Firewood
11/27/05
 
         Our farmhouse has an oil furnace, but we've always tried to keep the thermostat at about 55 and tooled up the woodstoves to keep warm.  Even during the five winters when Hank was off sailing in the Caribbean, I kept the wood fires burning, so this winter will be no exception, what with the price of oil. 
        Shortly after we bought the farm, we had a gypsy moth invasion.  We cursed those winged gluttons when they destroyed every other forest oak on the property, but were thrilled when we discovered we had firewood "on the hoof" so to speak, pre-seasoned oak ready to burn.
        If you're not cutting green wood, which needs to be seasoned for anywhere from three months (ash, beech, locust) to a year (some of the oaks and hickory), you can gather your winter wood supply in late fall.  It's an ideal time - other fall chores are completed and there are no bugs in the woods.  Felling dead trees, lopping off their side limbs, loading them behind the tractor in 8 to 10 foot lengths and bringing them home to stack in a bay of the long shed has been our usual November routine, accumulating four or five cords before the snows arrive.
        Hank made a long sawhorse with side supports so three or four poles could be cut all at once into stove lengths with the chainsaw. This step is spread all through the winter.  Any sunny day, an hour or so at the sawhorse, well out of the wind, provides enough cut wood to keep the stoves tooled up. Tossed into the garden cart, it's brought down and stacked on the front porch, usually haphazardly, but sometimes, if we're expecting company,  as tidily as rolls of wallpaper in the hardware store.

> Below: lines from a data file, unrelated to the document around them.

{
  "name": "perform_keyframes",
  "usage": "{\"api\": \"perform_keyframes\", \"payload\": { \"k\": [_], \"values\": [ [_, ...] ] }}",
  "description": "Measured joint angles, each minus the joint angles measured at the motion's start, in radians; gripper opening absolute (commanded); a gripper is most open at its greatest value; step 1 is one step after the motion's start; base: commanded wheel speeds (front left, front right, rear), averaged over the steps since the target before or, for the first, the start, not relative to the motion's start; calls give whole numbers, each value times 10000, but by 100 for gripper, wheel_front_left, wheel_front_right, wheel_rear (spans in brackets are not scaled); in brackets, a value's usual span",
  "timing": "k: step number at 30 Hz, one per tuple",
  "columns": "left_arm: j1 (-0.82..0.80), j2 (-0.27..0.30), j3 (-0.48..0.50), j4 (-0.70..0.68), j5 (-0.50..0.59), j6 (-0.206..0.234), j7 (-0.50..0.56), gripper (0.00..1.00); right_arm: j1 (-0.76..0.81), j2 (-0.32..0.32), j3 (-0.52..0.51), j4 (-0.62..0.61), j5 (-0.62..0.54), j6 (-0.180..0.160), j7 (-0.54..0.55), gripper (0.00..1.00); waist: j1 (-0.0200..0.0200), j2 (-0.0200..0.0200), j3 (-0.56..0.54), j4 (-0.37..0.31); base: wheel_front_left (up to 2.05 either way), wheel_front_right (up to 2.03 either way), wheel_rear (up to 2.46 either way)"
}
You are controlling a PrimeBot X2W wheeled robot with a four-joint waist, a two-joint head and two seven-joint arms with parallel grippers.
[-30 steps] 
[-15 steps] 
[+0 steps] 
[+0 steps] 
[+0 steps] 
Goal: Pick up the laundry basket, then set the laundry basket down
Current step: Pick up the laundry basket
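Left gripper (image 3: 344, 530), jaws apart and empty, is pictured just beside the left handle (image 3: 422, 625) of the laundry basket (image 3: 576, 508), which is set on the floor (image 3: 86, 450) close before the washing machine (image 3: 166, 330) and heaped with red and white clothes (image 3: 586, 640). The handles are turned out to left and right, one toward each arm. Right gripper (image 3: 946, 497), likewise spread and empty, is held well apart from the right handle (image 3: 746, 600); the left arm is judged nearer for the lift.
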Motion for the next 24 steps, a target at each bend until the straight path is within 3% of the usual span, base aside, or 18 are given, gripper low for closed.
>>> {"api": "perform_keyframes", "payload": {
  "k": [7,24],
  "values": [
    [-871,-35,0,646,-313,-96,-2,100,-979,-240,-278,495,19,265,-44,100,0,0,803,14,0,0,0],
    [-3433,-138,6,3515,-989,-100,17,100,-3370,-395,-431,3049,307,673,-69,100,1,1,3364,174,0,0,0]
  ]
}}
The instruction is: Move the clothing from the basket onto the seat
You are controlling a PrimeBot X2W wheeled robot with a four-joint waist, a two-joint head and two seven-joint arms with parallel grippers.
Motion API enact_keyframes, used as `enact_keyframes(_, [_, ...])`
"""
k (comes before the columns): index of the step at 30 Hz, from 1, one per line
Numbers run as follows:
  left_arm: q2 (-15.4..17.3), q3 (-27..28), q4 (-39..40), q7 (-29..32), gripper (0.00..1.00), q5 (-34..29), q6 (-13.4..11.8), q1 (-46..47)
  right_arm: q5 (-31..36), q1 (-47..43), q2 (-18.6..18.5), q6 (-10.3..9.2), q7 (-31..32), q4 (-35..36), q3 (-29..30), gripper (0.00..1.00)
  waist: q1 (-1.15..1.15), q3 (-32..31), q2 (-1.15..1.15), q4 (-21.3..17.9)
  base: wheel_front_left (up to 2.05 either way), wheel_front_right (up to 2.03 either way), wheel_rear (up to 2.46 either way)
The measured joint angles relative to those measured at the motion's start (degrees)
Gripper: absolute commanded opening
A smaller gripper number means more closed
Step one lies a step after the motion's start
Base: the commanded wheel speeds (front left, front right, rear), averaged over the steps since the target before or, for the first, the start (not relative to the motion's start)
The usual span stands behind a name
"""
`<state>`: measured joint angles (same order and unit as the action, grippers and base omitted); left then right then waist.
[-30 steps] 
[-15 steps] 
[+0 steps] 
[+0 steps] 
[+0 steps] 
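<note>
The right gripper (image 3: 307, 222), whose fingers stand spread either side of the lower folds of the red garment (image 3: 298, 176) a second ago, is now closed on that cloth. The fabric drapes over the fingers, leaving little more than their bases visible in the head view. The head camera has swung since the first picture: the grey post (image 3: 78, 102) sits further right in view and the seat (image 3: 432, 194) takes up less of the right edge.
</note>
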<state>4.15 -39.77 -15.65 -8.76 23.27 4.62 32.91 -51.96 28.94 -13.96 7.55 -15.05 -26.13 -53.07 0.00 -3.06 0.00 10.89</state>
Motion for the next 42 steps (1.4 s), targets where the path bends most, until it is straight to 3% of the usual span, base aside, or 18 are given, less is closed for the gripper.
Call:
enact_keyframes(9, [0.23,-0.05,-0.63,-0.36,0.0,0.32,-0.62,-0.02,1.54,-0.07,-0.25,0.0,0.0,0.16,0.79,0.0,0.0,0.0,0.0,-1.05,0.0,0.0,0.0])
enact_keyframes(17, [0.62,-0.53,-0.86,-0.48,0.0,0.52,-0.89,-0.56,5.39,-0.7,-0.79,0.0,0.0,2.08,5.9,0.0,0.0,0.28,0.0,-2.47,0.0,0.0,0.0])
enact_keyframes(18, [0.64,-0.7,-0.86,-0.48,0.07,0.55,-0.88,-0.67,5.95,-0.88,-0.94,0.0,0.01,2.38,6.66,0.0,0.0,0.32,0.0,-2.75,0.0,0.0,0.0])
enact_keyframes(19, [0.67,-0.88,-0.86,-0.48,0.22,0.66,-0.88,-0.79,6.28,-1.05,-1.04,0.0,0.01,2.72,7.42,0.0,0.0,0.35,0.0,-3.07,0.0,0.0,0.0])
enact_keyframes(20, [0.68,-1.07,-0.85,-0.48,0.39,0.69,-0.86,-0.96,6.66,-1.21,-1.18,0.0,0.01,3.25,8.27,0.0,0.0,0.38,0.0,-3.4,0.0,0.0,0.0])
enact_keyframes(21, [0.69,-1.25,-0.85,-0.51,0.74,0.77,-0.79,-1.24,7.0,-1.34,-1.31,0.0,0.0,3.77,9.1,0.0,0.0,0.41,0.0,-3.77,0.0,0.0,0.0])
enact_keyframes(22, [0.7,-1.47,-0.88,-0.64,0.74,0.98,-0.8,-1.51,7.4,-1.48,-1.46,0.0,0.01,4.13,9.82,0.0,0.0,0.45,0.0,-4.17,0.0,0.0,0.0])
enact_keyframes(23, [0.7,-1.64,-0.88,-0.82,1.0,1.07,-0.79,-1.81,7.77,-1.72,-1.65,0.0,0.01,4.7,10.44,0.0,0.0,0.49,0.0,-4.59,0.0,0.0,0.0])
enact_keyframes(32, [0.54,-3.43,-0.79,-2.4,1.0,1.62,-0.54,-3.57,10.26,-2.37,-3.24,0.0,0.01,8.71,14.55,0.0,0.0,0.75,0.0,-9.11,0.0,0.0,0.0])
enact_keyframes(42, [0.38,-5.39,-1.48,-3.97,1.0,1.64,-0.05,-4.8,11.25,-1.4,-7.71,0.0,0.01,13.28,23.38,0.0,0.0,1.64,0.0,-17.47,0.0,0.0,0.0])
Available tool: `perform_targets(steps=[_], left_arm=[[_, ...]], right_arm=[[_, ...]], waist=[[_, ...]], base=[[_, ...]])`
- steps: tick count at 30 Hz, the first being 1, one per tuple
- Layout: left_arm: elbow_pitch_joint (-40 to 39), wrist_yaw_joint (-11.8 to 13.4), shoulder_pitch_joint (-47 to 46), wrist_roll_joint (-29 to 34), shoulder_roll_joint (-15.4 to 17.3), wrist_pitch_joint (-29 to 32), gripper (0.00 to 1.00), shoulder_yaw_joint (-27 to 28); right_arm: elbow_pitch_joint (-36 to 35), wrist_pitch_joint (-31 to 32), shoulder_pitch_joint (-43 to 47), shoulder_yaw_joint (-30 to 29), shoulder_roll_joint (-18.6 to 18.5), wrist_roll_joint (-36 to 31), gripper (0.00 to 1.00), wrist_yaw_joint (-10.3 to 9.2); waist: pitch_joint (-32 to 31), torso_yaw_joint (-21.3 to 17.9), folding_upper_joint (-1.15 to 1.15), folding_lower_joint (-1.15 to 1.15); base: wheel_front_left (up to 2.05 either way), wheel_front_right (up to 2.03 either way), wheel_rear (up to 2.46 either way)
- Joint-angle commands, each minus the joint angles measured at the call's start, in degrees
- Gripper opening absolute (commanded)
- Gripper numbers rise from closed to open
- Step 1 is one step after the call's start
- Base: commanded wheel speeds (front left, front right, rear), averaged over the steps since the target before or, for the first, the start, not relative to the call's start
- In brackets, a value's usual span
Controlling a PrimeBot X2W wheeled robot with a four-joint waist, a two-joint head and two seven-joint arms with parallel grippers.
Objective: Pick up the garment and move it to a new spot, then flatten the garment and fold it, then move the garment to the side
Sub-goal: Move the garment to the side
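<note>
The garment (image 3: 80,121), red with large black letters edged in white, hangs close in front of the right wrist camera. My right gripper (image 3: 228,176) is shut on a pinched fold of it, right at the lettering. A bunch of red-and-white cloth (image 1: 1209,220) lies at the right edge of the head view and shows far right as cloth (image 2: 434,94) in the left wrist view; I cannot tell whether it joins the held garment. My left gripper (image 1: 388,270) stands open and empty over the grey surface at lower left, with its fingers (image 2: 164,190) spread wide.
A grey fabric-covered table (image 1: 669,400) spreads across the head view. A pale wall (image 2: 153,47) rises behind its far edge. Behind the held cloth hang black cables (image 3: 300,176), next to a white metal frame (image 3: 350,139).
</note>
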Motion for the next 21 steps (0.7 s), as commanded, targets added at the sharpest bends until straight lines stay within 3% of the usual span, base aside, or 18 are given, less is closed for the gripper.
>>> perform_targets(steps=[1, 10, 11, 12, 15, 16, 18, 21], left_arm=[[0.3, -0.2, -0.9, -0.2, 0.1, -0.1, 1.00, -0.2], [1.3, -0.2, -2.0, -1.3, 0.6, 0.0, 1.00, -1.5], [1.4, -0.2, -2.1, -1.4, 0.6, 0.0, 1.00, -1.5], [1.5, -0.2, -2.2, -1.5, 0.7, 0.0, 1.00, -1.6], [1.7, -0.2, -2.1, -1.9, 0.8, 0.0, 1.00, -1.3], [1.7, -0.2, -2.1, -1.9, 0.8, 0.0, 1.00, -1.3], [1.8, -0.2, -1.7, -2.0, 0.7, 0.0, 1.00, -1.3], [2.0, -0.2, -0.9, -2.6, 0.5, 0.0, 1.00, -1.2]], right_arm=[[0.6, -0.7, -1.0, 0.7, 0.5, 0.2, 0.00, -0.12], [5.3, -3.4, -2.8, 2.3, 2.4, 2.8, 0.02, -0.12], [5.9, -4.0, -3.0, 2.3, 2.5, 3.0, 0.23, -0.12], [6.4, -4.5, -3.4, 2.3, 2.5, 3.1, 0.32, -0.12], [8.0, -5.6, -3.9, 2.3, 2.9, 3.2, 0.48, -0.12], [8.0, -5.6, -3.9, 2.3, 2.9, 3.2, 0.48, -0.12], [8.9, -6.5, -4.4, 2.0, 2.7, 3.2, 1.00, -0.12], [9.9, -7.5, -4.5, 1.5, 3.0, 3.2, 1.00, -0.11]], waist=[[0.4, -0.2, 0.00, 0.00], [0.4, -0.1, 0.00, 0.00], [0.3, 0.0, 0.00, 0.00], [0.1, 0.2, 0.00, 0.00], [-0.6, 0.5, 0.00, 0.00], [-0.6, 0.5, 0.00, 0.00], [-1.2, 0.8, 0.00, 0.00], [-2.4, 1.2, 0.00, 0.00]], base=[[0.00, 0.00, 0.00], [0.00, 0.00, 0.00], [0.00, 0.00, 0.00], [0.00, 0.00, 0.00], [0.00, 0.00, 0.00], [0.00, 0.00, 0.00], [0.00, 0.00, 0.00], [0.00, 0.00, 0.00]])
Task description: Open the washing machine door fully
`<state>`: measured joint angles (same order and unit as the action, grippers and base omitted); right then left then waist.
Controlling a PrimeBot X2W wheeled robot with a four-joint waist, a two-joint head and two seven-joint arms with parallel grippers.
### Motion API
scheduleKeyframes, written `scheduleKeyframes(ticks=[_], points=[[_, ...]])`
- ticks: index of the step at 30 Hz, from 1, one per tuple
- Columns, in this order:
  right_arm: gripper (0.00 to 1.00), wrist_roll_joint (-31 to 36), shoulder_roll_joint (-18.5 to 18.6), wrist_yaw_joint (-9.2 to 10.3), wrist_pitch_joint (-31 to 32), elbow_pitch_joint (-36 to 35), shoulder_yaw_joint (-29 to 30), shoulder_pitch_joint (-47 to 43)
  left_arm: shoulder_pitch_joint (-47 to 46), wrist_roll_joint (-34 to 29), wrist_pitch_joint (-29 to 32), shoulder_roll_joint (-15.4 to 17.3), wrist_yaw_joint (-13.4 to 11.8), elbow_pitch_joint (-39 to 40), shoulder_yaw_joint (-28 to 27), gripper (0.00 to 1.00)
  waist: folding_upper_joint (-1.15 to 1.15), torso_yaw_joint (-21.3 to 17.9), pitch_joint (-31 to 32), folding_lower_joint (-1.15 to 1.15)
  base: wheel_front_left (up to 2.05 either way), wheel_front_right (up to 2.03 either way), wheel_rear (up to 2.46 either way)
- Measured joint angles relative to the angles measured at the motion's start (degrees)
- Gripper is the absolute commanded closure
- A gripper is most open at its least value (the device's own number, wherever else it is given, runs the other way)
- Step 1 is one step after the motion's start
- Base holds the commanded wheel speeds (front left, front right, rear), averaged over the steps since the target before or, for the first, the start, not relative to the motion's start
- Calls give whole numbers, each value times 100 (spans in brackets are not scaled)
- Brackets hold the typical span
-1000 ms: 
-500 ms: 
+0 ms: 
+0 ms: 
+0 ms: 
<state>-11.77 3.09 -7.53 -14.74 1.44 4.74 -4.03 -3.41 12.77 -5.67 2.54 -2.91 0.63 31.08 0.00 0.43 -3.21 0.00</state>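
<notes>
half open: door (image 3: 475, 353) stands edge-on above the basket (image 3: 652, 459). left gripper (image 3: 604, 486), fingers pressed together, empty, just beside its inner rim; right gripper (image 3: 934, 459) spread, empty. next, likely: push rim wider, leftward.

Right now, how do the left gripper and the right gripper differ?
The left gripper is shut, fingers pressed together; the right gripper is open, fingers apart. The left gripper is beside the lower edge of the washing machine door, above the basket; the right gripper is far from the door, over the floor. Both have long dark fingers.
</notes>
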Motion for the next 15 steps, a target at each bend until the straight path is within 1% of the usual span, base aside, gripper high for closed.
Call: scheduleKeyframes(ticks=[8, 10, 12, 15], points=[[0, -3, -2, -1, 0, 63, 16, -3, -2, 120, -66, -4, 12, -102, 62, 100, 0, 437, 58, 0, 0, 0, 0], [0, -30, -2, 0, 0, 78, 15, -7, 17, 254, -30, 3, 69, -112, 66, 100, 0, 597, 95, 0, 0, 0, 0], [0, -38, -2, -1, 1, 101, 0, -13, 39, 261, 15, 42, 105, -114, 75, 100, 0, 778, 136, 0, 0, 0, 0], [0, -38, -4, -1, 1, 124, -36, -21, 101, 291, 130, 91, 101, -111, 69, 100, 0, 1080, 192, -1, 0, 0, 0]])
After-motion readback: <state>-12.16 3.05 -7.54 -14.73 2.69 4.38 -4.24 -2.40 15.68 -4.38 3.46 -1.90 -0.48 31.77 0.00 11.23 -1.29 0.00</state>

        When all that dead oak ran out, we tackled the dead elm, whose tall skeletons, festooned with scarlet woodbine each fall, lined our hedgerows.  The woodpeckers, avidly searching for insects, had removed the bark, allowing the dead trunks to dry out without turning punky, so they made good firewood. Elm is almost impossible to split as its grain is very twisted, so we'd saw the logs too fat for the stove into 8 inch lengths.  We called them "all-nighters" and saved them to use at bedtime.  Elm provides only 20 million BTUs (British thermal units) per cord, about a million less than oak, and burns up fast, but the chunky "all nighters" would last until breakfast.
        Over the years, Hank cut down a great many unwanted trees from our pastures, piling them up behind the knoll. Here he is, proudly standing in his woodlot.
 
 
 
 
 
 
 
 
 
 
 
 
 
        All that wood is well-seasoned now, and my son-in-law, John, has already brought a couple of dozen 8-footers down to the long shed for me.  Now that my other fall chores are done, even the leaf-raking, I have begun cutting them into stove lengths.  I have an electric chainsaw that John sharpened and it cuts like a hot knife through butter.
        Everyone knows that wood you cut yourself warms you twice.  It's also good exercise.  And there's a bit of additional exercise washing smoky windows, emptying the ashes every week and spreading them on the raspberry and the asparagus beds.  But the best thing about burning wood is what it does to the oil bill.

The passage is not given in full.